GPU: no CUDA-capable device is detected

izoiluzja · May 9, 2018, 11:32am

Greetings pytorchers.

I am trying to run pytorch on a machine with eight Testla K10G1.8GB GPUs (confirmed by nvidia-smi).
CUDA is installed correctly and the samples from nvidia run (as do my own .cu tests).
A simple example gives me a runtime error, that I am finding difficult to comprehend.

Pointers on how to debug this problem (details are below) would be awesome.

Thank you. Here goes…

uname-ar:
Linux 4398392dfc97 4.4.0-83-generic #106-Ubuntu SMP Mon Jun 26 17:54:43 UTC 2017 x86_64 x86_64 x86_64 GNU/Linux

torch.version:
0.5.0a0+ef477b2 (compiled from source following instructions on github)

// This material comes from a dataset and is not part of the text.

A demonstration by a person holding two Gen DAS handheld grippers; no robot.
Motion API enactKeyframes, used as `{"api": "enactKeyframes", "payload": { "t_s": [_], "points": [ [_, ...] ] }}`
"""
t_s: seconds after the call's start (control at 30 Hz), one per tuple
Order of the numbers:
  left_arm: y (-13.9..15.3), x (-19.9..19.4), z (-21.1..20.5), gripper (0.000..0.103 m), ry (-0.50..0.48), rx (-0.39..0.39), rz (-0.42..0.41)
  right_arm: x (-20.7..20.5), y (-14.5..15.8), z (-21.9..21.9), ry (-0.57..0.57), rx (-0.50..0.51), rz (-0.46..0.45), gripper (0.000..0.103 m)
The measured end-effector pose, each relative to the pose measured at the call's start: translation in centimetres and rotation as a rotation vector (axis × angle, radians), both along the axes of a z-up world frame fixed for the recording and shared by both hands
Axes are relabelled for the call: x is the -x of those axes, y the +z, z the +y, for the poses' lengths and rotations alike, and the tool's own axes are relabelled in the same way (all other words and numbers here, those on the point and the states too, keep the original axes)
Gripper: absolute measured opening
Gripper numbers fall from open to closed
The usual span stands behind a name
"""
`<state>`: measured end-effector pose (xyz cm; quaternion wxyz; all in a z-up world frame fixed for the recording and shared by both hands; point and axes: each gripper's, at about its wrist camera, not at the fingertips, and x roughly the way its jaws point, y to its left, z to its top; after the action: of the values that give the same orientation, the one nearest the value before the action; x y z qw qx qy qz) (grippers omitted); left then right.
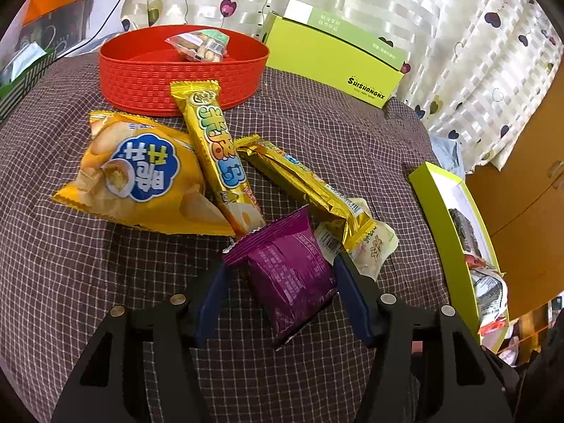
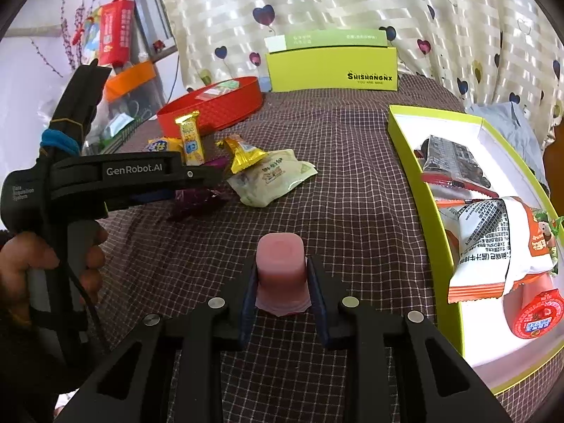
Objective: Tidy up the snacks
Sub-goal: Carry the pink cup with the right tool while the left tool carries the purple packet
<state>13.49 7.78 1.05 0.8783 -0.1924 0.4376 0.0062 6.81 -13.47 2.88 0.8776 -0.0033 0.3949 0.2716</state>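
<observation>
My left gripper (image 1: 280, 273) is open, its fingers on either side of a purple snack packet (image 1: 289, 275) on the checked cloth. Beyond it lie a yellow chip bag (image 1: 141, 172), two gold bars (image 1: 215, 155) (image 1: 303, 183) and a pale green packet (image 1: 373, 246). A red basket (image 1: 179, 70) at the back holds one clear snack bag (image 1: 199, 44). My right gripper (image 2: 282, 275) is shut on a pink jelly cup (image 2: 280, 264) above the cloth. The left gripper (image 2: 197, 183) shows in the right wrist view over the purple packet (image 2: 197, 201).
An open lime-green box tray (image 2: 419, 190) on the right holds several packets and a red-lidded cup (image 2: 537, 313). A lime-green box lid (image 2: 331, 67) stands at the back by the curtain. Clutter and an orange container (image 2: 130, 79) sit at far left.
</observation>
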Motion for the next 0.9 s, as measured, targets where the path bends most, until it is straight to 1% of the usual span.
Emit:
{"api": "enactKeyframes", "payload": {
  "t_s": [0.03,0.07,0.43,0.9],
  "points": [
    [0.1,0.1,0.0,0.054,-0.002,-0.003,-0.005,0.1,0.1,0.0,0.0,-0.002,-0.003,0.026],
    [0.2,0.2,0.0,0.053,-0.004,-0.002,-0.008,0.1,0.1,-0.1,-0.001,-0.004,-0.006,0.026],
    [1.0,1.0,-0.6,0.051,-0.019,-0.011,-0.03,0.5,0.8,-0.7,-0.022,-0.019,-0.023,0.026],
    [4.1,2.0,-2.5,0.052,-0.066,-0.031,-0.091,1.0,2.7,-2.3,-0.065,-0.046,-0.063,0.026]
  ]
}}
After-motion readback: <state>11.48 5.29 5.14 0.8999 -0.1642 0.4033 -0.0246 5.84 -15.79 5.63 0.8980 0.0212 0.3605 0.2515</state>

Command (I see the -DWITH_CUDA compiler flag flash by in gcc):
CUDA_HOME=/usr/local/cuda python setup.py install

Additional (in the pytorch directory):
grep -R “-DWITH_CUDA” ./*:
./setup.py: extra_compile_args += [’-DWITH_CUDA’]
./tools/cpp_build/libtorch/CMakeLists.txt: add_definitions(-DWITH_CUDA)
./torch/lib/THD/CMakeLists.txt: ADD_DEFINITIONS(-DWITH_CUDA=1)
./torch/lib/build/THD/CMakeFiles/THD.dir/flags.make:CXX_DEFINES = -DWITH_CUDA=1 -DWITH_GLOO=1 -D_THD_CORE=1

nvcc --version:
NVIDIA ® Cuda compiler driver
Copyright © 2005-2016 NVIDIA Corporation
Built on Tue_Jan_10_13:22:03_CST_2017
Cuda compilation tools, release 8.0, V8.0.61

gcc -v:
Using built-in specs.
COLLECT_GCC=gcc
COLLECT_LTO_WRAPPER=/usr/lib/gcc/x86_64-linux-gnu/4.8/lto-wrapper
Target: x86_64-linux-gnu

Code (test.py):
import torch
n_devices = torch.cuda.device_count ()
a = torch.cuda.FloatTensor([1.])

Output:
THCudaCheck FAIL file=/home/tyoung/usr/src/pytorch/aten/src/THC/THCGeneral.cpp line=71 error=38 : no CUDA-capable device is detected
Traceback (most recent call last):
File “cuda.py”, line 4, in
a = torch.cuda.FloatTensor([1.])
File “/home/tyoung/usr/bin/anaconda3/lib/python3.6/site-packages/torch/cuda/init.py”, line 161, in _lazy_init
torch._C._cuda_init()
RuntimeError: cuda runtime error (38) : no CUDA-capable device is detected at /home/tyoung/usr/src/pytorch/aten/src/THC/THCGeneral.cpp:71

Note, if I do the same thing on a different machine with one GeForce GTX 680 and run
CUDA_VISIBLE_DEVICES=1 python test.py
ie., point it to a nonexistant device, I get the same output as above. Naturally, there,
CUDA_VISIBLE_DEVICES=0 python test.py
runs code correctly.

How (or why?) are my Testla K10s hiding from (py)torch?

Best,
Toby

ptrblck · May 9, 2018, 2:42pm

While building from source, did you get any information regarding the found CUDA version and its location etc.?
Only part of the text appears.